**ASSIGNMENT**
Leave out the pictures and repeat the entries below verbatim.

Entries taken from a collection
• • •

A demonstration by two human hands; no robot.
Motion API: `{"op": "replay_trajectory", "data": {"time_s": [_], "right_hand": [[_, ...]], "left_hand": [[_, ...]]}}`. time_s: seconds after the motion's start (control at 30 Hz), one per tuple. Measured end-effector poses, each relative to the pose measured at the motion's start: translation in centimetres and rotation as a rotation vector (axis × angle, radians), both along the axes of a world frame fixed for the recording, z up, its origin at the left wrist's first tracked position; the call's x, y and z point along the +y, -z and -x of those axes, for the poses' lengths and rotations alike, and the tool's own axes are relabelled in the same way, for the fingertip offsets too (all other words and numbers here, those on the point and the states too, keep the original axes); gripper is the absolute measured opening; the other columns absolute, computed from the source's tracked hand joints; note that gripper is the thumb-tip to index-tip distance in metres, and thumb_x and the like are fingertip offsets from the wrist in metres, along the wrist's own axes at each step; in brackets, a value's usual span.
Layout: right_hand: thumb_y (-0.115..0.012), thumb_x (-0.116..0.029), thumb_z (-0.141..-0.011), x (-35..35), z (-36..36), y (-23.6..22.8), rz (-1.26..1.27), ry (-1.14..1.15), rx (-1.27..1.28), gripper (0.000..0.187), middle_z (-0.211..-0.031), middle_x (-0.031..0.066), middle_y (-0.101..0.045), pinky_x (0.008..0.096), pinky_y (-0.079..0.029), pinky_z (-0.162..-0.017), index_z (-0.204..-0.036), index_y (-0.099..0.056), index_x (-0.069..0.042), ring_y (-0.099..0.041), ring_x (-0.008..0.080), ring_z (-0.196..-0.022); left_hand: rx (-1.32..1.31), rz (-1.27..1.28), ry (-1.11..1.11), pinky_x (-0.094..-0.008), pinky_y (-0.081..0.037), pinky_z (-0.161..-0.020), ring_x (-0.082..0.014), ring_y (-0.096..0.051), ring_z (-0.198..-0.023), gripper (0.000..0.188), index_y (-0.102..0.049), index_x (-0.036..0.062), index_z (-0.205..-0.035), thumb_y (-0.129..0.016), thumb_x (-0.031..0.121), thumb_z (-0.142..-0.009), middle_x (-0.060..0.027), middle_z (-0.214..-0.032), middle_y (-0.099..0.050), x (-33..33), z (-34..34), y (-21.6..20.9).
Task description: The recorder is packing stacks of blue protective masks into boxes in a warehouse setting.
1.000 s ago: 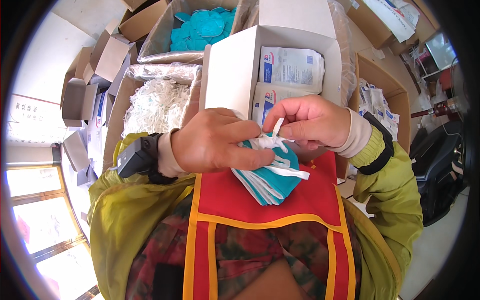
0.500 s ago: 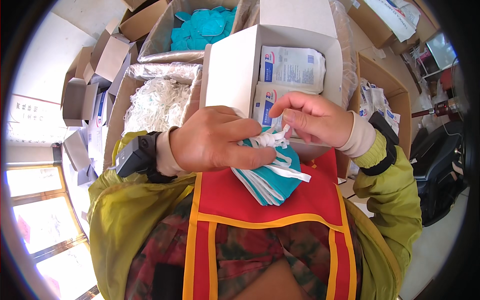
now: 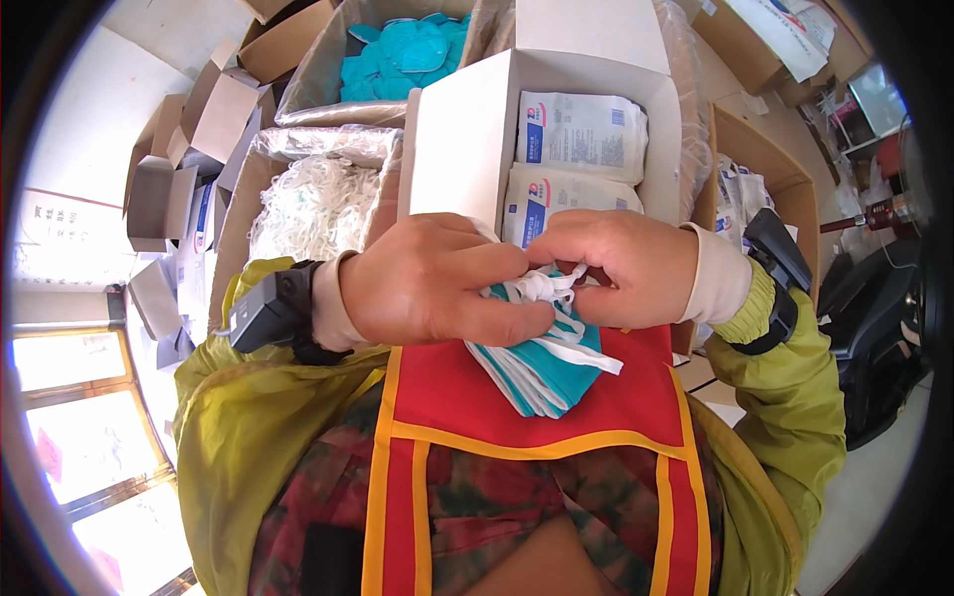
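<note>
Your left hand (image 3: 427,283) grips the teal-and-white fabric stack (image 3: 527,372), slanting lengthwise toward the red apron's (image 3: 437,382) yellow hem (image 3: 517,453); your right hand (image 3: 641,268) pinches white straps (image 3: 542,288) atop.

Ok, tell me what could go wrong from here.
The left hand grips only the upper end of the teal and white stack, and its lower edges are fanned out, so layers might slide apart.

The white straps are bunched together near the right hand, so they could tangle.

One loose strap end trails over the stack's side and might snag.
</note>
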State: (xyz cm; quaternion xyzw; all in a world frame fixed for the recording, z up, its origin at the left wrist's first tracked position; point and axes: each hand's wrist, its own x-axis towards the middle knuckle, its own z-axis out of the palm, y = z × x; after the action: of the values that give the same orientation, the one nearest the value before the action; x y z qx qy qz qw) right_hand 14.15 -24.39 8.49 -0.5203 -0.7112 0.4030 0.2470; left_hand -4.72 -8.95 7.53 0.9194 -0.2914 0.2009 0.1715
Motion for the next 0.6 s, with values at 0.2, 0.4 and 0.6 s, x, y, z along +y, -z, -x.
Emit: {"op": "replay_trajectory", "data": {"time_s": [0.2, 0.4, 0.6], "right_hand": [[-0.054, -0.011, -0.078, -0.2, 0.4, 0.4, -0.201, 0.009, -0.290, 0.017, -0.087, 0.0167, -0.054, 0.0386, -0.048, -0.071, -0.089, -0.061, 0.000, -0.058, 0.0347, -0.080], [-0.053, -0.012, -0.084, -0.2, -0.4, 0.2, 0.274, 0.123, 0.342, 0.017, -0.085, 0.0057, -0.057, 0.0321, -0.046, -0.064, -0.091, -0.061, 0.001, -0.056, 0.0181, -0.071], [-0.052, -0.016, -0.091, 0.1, -0.4, -0.2, 0.492, 0.114, 0.424, 0.021, -0.074, -0.0008, -0.055, 0.0257, -0.044, -0.062, -0.101, -0.060, 0.000, -0.050, 0.0086, -0.069]], "left_hand": [[0.007, -0.018, -0.004, -0.0285, -0.047, -0.050, -0.0184, -0.058, -0.058, 0.035, -0.069, 0.0186, -0.101, -0.071, 0.019, -0.066, -0.0066, -0.087, -0.059, 0.0, 0.0, -0.1], [-0.061, 0.029, 0.001, -0.0285, -0.047, -0.050, -0.0180, -0.058, -0.058, 0.035, -0.069, 0.0175, -0.100, -0.071, 0.018, -0.065, -0.0066, -0.087, -0.059, 0.1, -0.3, 0.3], [-0.007, -0.014, -0.003, -0.0281, -0.048, -0.052, -0.0179, -0.059, -0.060, 0.035, -0.069, 0.0161, -0.099, -0.071, 0.017, -0.064, -0.0068, -0.087, -0.059, 0.0, -0.3, -0.4]]}}
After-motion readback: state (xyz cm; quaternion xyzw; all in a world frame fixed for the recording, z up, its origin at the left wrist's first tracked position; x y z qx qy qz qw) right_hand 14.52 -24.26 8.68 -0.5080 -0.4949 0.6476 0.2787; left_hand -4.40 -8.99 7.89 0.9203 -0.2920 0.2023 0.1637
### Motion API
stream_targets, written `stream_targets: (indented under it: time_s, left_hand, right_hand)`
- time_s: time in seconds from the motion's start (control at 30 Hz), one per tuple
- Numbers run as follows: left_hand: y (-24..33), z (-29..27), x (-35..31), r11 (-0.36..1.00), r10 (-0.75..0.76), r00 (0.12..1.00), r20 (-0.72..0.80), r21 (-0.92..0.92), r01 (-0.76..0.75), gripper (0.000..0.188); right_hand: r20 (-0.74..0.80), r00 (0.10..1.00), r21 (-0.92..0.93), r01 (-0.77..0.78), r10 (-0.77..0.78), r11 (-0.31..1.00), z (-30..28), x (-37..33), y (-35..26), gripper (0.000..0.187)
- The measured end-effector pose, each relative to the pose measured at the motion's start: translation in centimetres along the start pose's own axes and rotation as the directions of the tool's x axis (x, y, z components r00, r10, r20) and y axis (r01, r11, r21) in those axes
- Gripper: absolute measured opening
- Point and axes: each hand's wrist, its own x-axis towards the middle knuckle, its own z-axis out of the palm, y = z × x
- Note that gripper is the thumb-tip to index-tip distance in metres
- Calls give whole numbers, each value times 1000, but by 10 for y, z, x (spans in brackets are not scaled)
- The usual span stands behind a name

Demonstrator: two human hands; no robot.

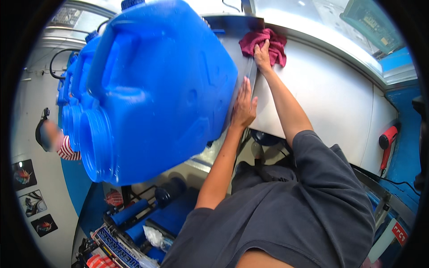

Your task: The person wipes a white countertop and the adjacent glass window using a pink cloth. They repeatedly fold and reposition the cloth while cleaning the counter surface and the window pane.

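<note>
A crumpled maroon cloth [278, 43] lies at the far end of the white tabletop, against the metal strip. My right hand [262, 56] grips it from the near side, with the arm stretched out. Nearer to me, my left hand [243, 107] rests with straight fingers along the metal strip [253, 73] at the tabletop's left edge. It holds nothing. Close beside it on the left stands a large blue plastic jerrycan [174, 85] with a moulded handle and a wide uncapped mouth facing me.
More blue jerrycans [73, 107] line up behind the big one. A red heat gun [388, 145] with a black cord lies at the right end of the white tabletop [326, 98]. A person in a striped shirt [67, 148] is at the far left. Blue rollers [129, 212] sit below.
</note>
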Motion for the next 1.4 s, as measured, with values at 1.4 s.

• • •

**EXERCISE OUTPUT**
A demonstration by two human hands; no robot.
Motion API: `{"op": "replay_trajectory", "data": {"time_s": [_], "right_hand": [[_, ...]], "left_hand": [[_, ...]]}}`. time_s: seconds after the motion's start (control at 30 Hz), one per tuple. Measured end-effector poses, each relative to the pose measured at the motion's start: translation in centimetres and rotation as a rotation vector (axis × angle, radians), both along the axes of a world frame fixed for the recording, z up, its origin at the left wrist's first tracked position; the call's x, y and z point along the +y, -z and -x of those axes, for the poses' lengths and rotations alike, and the tool's own axes are relabelled in the same way, for the fingertip offsets too (all other words and numbers here, those on the point and the states too, keep the original axes); gripper is the absolute measured opening; the other columns absolute, computed from the source's tracked hand joints; note that gripper is the thumb-tip to index-tip distance in metres, and thumb_x and the like are fingertip offsets from the wrist in metres, along the wrist's own axes at each step; in brackets, a value's usual span.
Layout: right_hand: thumb_y (-0.115..0.012), thumb_x (-0.116..0.029), thumb_z (-0.141..-0.011), x (-35..35), z (-36..36), y (-23.6..22.8), rz (-1.26..1.27), ry (-1.14..1.15), rx (-1.27..1.28), gripper (0.000..0.187), middle_z (-0.211..-0.031), middle_x (-0.031..0.066), middle_y (-0.101..0.045), pinky_x (0.008..0.096), pinky_y (-0.079..0.029), pinky_z (-0.162..-0.017), index_z (-0.204..-0.036), index_y (-0.099..0.056), index_x (-0.069..0.042), ring_y (-0.099..0.041), ring_x (-0.008..0.080), ring_z (-0.196..-0.022); left_hand: rx (-1.32..1.31), rz (-1.27..1.28), ry (-1.11..1.11), pinky_x (-0.094..-0.008), pinky_y (-0.081..0.037), pinky_z (-0.161..-0.020), ring_x (-0.082..0.014), ring_y (-0.096..0.051), ring_z (-0.198..-0.023), gripper (0.000..0.188), index_y (-0.102..0.049), index_x (-0.036..0.062), index_z (-0.205..-0.035), thumb_y (-0.129..0.016), thumb_x (-0.031..0.121), thumb_z (-0.142..-0.009), middle_x (-0.060..0.027), middle_z (-0.214..-0.032), middle_y (-0.099..0.050), x (-33..33), z (-34..34), y (-21.6..20.9).
Task description: The recorder is packing stacks of blue protective masks into boxes in a warehouse setting.
1.000 s ago: 
0.500 s ago: 
now: 
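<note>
Your left hand (image 3: 427,283) grips the teal-and-white fabric stack (image 3: 527,372), slanting lengthwise toward the red apron's (image 3: 437,382) yellow hem (image 3: 517,453); your right hand (image 3: 641,268) pinches white straps (image 3: 542,288) atop.

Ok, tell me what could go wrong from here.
The left hand grips only the upper end of the teal and white stack, and its lower edges are fanned out, so layers might slide apart.

The white straps are bunched together near the right hand, so they could tangle.

One loose strap end trails over the stack's side and might snag.
</note>
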State: (xyz cm; quaternion xyzw; all in a world frame fixed for the recording, z up, its origin at the left wrist's first tracked position; point and axes: each hand's wrist, its own x-axis towards the middle knuckle, its own z-axis out of the palm, y = z × x; after the action: of the values that give the same orientation, the one nearest the value before the action; x y z qx qy qz qw) right_hand 14.15 -24.39 8.49 -0.5203 -0.7112 0.4030 0.2470; left_hand -4.72 -8.95 7.53 0.9194 -0.2914 0.2009 0.1715
Motion for the next 0.6 s, with values at 0.2, 0.4 and 0.6 s, x, y, z along +y, -z, -x.
Emit: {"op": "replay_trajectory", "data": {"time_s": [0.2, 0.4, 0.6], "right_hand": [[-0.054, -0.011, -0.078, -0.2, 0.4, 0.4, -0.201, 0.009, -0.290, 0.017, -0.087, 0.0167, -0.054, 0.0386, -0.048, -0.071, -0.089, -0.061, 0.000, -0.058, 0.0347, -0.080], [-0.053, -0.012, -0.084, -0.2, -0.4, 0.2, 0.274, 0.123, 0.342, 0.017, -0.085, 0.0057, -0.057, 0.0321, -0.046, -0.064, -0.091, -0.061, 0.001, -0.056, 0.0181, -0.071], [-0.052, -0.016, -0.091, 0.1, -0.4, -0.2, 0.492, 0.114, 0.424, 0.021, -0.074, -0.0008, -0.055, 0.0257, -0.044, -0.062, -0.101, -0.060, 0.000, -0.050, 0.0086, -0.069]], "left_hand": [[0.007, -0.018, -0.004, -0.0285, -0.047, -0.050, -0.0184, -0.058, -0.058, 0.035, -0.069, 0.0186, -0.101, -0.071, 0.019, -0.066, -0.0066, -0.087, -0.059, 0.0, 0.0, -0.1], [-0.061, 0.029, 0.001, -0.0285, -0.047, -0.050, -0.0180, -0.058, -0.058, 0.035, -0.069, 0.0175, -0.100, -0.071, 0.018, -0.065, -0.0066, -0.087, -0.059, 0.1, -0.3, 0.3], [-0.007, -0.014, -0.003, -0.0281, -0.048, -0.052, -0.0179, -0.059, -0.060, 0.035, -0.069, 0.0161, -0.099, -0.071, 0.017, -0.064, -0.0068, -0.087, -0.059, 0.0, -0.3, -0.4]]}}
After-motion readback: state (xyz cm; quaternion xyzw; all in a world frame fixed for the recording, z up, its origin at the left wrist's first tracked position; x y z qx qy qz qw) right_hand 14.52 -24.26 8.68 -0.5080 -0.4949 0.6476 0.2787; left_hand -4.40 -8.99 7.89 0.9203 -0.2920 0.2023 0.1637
### Motion API
stream_targets, written `stream_targets: (indented under it: time_s, left_hand, right_hand)`
- time_s: time in seconds from the motion's start (control at 30 Hz), one per tuple
- Numbers run as follows: left_hand: y (-24..33), z (-29..27), x (-35..31), r11 (-0.36..1.00), r10 (-0.75..0.76), r00 (0.12..1.00), r20 (-0.72..0.80), r21 (-0.92..0.92), r01 (-0.76..0.75), gripper (0.000..0.188); right_hand: r20 (-0.74..0.80), r00 (0.10..1.00), r21 (-0.92..0.93), r01 (-0.77..0.78), r10 (-0.77..0.78), r11 (-0.31..1.00), z (-30..28), x (-37..33), y (-35..26), gripper (0.000..0.187)
- The measured end-effector pose, each relative to the pose measured at the motion's start: translation in centimetres along the start pose's own axes and rotation as the directions of the tool's x axis (x, y, z components r00, r10, r20) and y axis (r01, r11, r21) in those axes
- Gripper: absolute measured opening
- Point and axes: each hand's wrist, its own x-axis towards the middle knuckle, its own z-axis out of the palm, y = z × x
- Note that gripper is the thumb-tip to index-tip distance in metres
- Calls give whole numbers, each value times 1000, but by 10 for y, z, x (spans in brackets are not scaled)
- The usual span stands behind a name

Demonstrator: two human hands; no robot.


Your task: The person wipes a white countertop and the adjacent glass window using a pink cloth. They repeatedly fold and reposition the cloth while cleaning the counter surface and the window pane.

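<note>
A crumpled maroon cloth [278, 43] lies at the far end of the white tabletop, against the metal strip. My right hand [262, 56] grips it from the near side, with the arm stretched out. Nearer to me, my left hand [243, 107] rests with straight fingers along the metal strip [253, 73] at the tabletop's left edge. It holds nothing. Close beside it on the left stands a large blue plastic jerrycan [174, 85] with a moulded handle and a wide uncapped mouth facing me.
More blue jerrycans [73, 107] line up behind the big one. A red heat gun [388, 145] with a black cord lies at the right end of the white tabletop [326, 98]. A person in a striped shirt [67, 148] is at the far left. Blue rollers [129, 212] sit below.
</note>
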Motion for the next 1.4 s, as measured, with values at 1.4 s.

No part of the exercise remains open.